EXERCISE DESCRIPTION. Below are some entries. Repeat exactly the lines from the one with "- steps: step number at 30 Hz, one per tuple" through the one with "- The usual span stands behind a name", and only those.

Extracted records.
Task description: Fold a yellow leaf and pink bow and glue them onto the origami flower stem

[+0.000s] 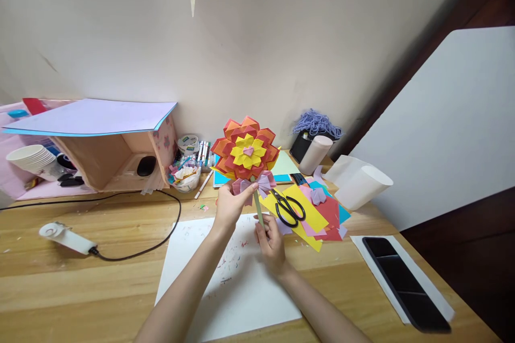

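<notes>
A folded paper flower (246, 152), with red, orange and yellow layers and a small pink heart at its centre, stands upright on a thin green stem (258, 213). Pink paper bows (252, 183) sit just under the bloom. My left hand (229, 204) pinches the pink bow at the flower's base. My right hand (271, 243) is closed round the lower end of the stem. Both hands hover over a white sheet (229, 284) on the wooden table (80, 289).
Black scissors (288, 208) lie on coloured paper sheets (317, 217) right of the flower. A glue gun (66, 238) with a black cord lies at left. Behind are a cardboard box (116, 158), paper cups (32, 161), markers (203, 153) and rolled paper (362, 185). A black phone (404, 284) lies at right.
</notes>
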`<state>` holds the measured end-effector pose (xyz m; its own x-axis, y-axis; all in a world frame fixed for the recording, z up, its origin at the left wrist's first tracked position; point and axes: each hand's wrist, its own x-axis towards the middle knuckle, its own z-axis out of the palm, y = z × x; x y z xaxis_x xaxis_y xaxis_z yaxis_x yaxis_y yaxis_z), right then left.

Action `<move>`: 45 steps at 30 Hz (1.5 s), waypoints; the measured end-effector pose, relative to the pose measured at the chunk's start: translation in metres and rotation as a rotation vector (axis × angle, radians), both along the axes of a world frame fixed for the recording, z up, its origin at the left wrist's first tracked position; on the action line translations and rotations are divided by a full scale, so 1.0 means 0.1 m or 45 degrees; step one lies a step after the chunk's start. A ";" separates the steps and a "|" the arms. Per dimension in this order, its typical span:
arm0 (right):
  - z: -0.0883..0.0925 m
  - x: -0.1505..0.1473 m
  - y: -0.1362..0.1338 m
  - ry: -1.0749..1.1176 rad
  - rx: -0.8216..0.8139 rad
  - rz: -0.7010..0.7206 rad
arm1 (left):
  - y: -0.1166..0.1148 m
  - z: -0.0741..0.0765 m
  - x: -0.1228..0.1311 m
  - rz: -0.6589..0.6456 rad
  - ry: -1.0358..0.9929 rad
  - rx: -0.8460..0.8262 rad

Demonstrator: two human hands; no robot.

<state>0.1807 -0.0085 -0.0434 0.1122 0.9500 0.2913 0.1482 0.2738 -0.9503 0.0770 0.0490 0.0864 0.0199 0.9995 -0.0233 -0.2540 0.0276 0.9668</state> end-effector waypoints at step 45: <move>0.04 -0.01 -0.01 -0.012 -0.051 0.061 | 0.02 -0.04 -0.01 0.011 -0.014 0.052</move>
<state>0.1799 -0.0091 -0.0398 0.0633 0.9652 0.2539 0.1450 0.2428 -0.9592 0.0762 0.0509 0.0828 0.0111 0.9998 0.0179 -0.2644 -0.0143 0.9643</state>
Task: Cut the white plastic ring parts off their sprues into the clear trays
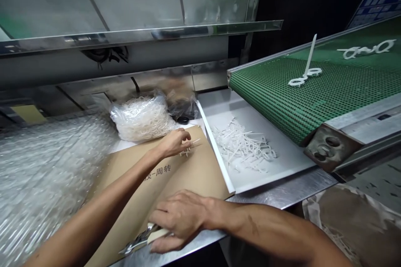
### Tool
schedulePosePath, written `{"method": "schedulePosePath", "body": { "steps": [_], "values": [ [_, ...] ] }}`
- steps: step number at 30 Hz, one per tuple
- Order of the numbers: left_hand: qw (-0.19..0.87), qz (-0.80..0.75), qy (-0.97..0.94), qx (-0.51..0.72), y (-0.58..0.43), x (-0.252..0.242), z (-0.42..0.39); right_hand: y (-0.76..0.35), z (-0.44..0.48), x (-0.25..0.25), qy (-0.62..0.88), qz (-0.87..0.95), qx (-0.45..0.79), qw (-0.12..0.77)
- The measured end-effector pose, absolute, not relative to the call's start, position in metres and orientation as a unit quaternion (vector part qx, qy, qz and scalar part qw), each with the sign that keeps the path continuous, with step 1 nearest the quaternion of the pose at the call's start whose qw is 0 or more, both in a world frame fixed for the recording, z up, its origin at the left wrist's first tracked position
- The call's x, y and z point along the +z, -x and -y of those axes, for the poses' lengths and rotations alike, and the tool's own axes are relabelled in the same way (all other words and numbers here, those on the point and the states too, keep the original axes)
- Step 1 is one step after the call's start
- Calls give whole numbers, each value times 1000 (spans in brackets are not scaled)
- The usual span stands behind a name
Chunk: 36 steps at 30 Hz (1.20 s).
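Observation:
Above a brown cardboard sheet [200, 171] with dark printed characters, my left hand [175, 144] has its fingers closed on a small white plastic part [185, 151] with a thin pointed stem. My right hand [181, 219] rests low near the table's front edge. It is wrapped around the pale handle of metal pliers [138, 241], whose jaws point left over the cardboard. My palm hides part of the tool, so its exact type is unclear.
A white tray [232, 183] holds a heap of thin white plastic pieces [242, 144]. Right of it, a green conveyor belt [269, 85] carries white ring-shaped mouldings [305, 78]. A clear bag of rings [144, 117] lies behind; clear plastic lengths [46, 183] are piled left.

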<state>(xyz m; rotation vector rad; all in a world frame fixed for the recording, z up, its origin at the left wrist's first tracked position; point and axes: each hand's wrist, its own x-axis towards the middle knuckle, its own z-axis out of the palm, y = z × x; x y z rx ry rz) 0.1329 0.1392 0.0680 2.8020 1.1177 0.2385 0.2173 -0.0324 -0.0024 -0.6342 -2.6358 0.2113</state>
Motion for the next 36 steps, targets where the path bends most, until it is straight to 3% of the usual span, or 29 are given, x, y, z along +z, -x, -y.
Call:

TASK ANSWER.
- steps: step number at 30 Hz, one per tuple
- Order of the numbers: left_hand: qw (-0.19..0.87), qz (-0.80..0.75), qy (-0.97..0.94), qx (-0.51..0.72), y (-0.58..0.43), x (-0.252..0.242), z (-0.42..0.39); right_hand: y (-0.76..0.35), z (-0.44..0.48), x (-0.25..0.25), qy (-0.62..0.88), qz (-0.87..0.95), qx (-0.45..0.79), qw (-0.12..0.77)
- The measured end-effector pose, absolute, not relative to the call's start, position in metres and orientation as a unit quaternion (vector part qx, qy, qz and scalar part qw), each with the sign that keeps the path continuous, with step 1 nearest the quaternion of the pose at the call's start whose qw is 0 or more, both in a world frame fixed for the recording, z up, its origin at the left wrist's first tracked position
- The call's x, y and z point along the +z, -x and -y of those axes, for the poses' lengths and rotations alike, and the tool's own axes are relabelled in the same way (all other words and numbers here, those on the point and the states too, keep the original axes)
- Step 1 is one step after the call's start
- Calls give whole numbers, each value times 1000 (spans in brackets are not scaled)
- The usual span stands behind a name

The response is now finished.